◆ Work to be completed
Only the number is needed: how many lines of the entries below contain the word "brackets".

◇ ◇ ◇

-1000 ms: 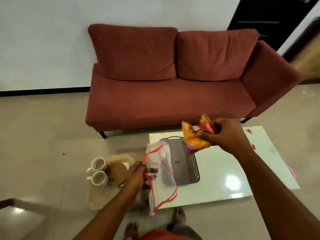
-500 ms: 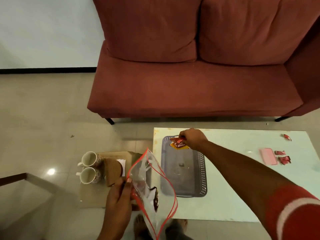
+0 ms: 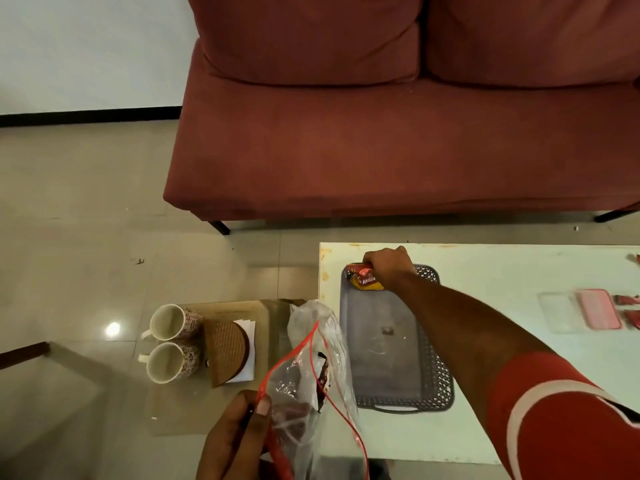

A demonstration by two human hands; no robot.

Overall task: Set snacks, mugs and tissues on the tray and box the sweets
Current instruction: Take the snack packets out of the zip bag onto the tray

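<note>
A grey perforated tray [image 3: 433, 379] lies on the pale table [image 3: 502, 271]. My right hand [image 3: 389, 266] rests at the tray's far left corner, closed on red and yellow snack packets [image 3: 362, 278] that touch the tray. My left hand [image 3: 235, 441] grips a clear zip bag [image 3: 308, 375] with a red rim, which has dark packets inside. Two patterned mugs [image 3: 171, 342] lie on their sides on a low brown stool [image 3: 194, 407], beside a woven tissue holder [image 3: 227, 348] with white tissues [image 3: 247, 332]. A pink box [image 3: 599, 308], a clear lid [image 3: 557, 311] and red sweets [image 3: 628, 308] lie at the table's right.
A red sofa [image 3: 381, 133] stands behind the table. The tiled floor [image 3: 86, 202] spreads to the left. A dark wooden bar [image 3: 22, 353] juts in at the left edge.
My right hand has carried the snack packets down from mid-air to the tray's far left corner. My left hand has dropped lower with the zip bag. My view has tilted down.
</note>
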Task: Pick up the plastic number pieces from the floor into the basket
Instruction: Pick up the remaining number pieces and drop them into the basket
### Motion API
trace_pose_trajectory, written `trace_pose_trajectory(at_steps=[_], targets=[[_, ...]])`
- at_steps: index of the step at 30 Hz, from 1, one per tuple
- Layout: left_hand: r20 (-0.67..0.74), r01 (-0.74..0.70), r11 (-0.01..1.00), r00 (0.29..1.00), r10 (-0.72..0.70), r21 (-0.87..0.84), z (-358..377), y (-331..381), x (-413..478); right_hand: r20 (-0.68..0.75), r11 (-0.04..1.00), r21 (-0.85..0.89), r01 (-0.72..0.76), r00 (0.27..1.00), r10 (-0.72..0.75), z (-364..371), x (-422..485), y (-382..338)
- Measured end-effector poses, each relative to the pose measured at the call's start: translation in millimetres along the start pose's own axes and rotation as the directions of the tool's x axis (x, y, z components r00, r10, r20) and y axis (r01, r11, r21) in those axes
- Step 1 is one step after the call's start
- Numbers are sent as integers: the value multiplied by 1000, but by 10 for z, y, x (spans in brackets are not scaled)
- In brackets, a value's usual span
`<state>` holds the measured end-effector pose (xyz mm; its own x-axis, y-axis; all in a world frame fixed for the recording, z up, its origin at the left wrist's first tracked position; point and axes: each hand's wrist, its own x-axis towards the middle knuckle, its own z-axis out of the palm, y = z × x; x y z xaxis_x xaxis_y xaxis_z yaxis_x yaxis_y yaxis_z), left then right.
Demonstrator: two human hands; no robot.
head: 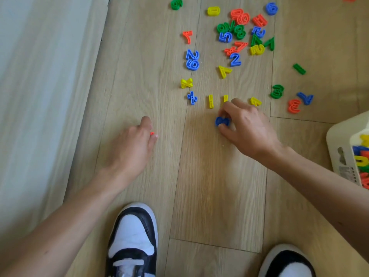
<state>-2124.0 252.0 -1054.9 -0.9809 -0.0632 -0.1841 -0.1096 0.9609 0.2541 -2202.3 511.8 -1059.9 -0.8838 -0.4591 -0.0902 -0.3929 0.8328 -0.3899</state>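
Note:
Several coloured plastic number pieces lie scattered on the wooden floor, with a dense pile (243,31) at the top. My right hand (245,126) pinches a blue piece (222,121) between thumb and fingers, low over the floor. My left hand (133,144) is curled shut with a small red piece (152,133) showing at its fingertips. A yellow bar (210,101) and a blue division sign (192,98) lie just beyond my right hand. The cream basket (339,140) stands at the right edge with coloured pieces inside.
A white curtain or wall (40,86) runs along the left side. My two black-and-white shoes (132,240) (287,262) stand at the bottom. Loose pieces near the basket include a green 3 (277,91), a red 3 (294,105) and a blue 7 (306,97).

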Motion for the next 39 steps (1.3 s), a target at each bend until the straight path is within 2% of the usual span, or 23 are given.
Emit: trace_pose_trajectory(at_steps=[5,10,13,16,20,27,32,39], targets=[[-3,-41,999,999,41,30,72,-35,-35,-84,1000,4,-22,996,23,-81,315,-7],[8,-29,995,1000,28,93,81,-46,-13,-31,996,-69,-58,998,56,15,503,-18],[-15,-116,992,993,117,41,27,11,102,-47,994,-69,-84,996,81,35,528,-33],[-105,-221,975,970,218,-17,-97,168,404,-20,991,-78,-111,994,109,45,550,-65],[-181,-325,946,929,322,13,-176,367,921,37,990,-75,-117,992,120,81,592,-95],[-141,-339,933,925,354,119,-157,454,1453,17,997,46,-62,998,61,75,637,-113],[-49,-424,885,897,440,194,-122,509,1522,-1,993,104,-56,998,57,80,672,-130],[-71,-488,833,851,521,261,-19,486,1535,-32,998,67,-10,999,12,216,692,-188]])
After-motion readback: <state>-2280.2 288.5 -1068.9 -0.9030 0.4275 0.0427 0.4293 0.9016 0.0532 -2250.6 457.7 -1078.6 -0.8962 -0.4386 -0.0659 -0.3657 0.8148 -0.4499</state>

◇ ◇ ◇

◆ Answer
2